FBI used spyware to catch cable-cutting extortionist

CIPAV spyware helped nab unemployed engineer angry over outsourcing

The FBI used spyware to catch a Massachusetts man who tried to extort money from Verizon Communications Inc. and Comcast Corp. by cutting 18 cables carrying voice and data in 2005, documents obtained under the Freedom of Information Act by Wired.com revealed yesterday.

Although the man's name was redacted in the documents provided to the Web site, their description of the case matches that of Danny M. Kelly, an unemployed engineer who at the time lived in Chelmsford, Mass.
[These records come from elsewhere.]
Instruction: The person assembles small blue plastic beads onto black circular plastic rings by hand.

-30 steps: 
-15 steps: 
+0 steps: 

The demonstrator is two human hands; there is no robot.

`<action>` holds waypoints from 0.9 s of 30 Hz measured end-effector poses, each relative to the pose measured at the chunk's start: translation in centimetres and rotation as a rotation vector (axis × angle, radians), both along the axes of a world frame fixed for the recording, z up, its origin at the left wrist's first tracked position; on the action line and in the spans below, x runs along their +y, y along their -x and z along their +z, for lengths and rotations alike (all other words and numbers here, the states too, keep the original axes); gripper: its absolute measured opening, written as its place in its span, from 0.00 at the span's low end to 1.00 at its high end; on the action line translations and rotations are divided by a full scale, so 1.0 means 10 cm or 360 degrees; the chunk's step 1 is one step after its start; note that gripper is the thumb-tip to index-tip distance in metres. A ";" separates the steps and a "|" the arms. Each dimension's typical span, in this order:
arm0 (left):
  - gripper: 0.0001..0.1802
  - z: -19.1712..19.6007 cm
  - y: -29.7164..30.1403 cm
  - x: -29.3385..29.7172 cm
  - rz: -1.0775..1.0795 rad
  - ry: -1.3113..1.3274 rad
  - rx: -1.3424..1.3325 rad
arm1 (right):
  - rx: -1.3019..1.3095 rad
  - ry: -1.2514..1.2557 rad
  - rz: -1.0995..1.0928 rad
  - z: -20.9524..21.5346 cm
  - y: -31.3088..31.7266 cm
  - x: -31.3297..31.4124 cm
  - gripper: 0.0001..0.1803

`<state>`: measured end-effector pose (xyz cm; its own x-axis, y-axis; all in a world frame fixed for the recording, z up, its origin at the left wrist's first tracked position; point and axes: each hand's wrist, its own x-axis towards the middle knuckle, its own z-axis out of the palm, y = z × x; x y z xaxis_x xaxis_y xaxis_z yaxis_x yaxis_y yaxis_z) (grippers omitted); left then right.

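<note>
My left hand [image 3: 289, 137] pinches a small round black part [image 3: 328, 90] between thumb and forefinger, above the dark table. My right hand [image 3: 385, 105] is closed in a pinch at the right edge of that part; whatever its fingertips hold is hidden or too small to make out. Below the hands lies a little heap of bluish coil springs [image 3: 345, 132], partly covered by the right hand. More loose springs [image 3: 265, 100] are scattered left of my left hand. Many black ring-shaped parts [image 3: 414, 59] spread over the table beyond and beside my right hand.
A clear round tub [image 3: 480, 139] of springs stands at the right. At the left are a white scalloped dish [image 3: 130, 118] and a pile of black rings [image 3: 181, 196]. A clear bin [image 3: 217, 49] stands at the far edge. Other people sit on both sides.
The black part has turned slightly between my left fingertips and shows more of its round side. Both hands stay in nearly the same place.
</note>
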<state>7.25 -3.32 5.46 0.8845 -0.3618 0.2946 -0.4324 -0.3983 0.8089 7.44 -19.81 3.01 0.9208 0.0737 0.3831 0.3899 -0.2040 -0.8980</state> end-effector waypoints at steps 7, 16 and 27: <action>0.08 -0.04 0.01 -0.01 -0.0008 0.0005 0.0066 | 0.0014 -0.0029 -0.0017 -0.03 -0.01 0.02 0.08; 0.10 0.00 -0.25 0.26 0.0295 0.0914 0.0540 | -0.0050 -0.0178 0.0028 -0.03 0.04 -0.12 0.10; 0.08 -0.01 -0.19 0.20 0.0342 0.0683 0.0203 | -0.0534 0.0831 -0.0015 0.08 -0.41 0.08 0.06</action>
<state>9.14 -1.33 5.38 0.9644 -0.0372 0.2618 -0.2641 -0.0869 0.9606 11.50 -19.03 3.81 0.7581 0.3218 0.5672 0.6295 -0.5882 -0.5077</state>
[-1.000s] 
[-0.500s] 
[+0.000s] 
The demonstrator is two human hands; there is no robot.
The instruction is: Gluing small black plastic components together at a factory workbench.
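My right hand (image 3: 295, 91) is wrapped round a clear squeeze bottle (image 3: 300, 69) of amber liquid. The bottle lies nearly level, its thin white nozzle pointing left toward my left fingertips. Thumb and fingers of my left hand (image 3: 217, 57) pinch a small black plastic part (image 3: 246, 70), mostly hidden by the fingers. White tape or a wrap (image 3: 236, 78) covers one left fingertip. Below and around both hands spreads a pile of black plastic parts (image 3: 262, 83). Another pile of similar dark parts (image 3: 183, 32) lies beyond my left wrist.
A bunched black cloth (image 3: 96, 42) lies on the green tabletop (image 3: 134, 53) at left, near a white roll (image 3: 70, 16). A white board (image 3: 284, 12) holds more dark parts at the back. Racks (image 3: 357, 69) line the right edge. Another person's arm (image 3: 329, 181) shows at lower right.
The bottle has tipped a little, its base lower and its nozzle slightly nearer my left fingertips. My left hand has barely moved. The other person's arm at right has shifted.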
According to federal court records, Kelly was accused of cutting a total of 18 above-ground communications cables between November 2004 and February 2005 as part of a plot to extort money from Verizon and Comcast.

"Kelly sent a series of anonymous letters to Comcast and Verizon, in which he took responsibility for the cable cuts and threatened to continue and increase this activity if the companies did not establish multiple bank accounts for him and make monthly deposits into these accounts," the original complaint read.

According to the complaint, Kelly demanded $10,000 monthly from each company, and he told the firms to post the bank account information on a private Web page that he demanded they create.

"Both Comcast and Verizon did create the requested private Web pages in an effort to communicate with the extortionist and to gather information that might identify him," the complaint said. "When Kelly accessed the Web pages, he did so via an anonymizing Web site through which he sought to hide the Internet Protocol address of the computer he was using and therefore hide his identity."

The documents obtained by Wired.com said that the FBI obtained a warrant to use a program called Computer and Internet Protocol Address Verifier (CIPAV) to identify Kelly's computer as the one that accessed the extortion Web sites.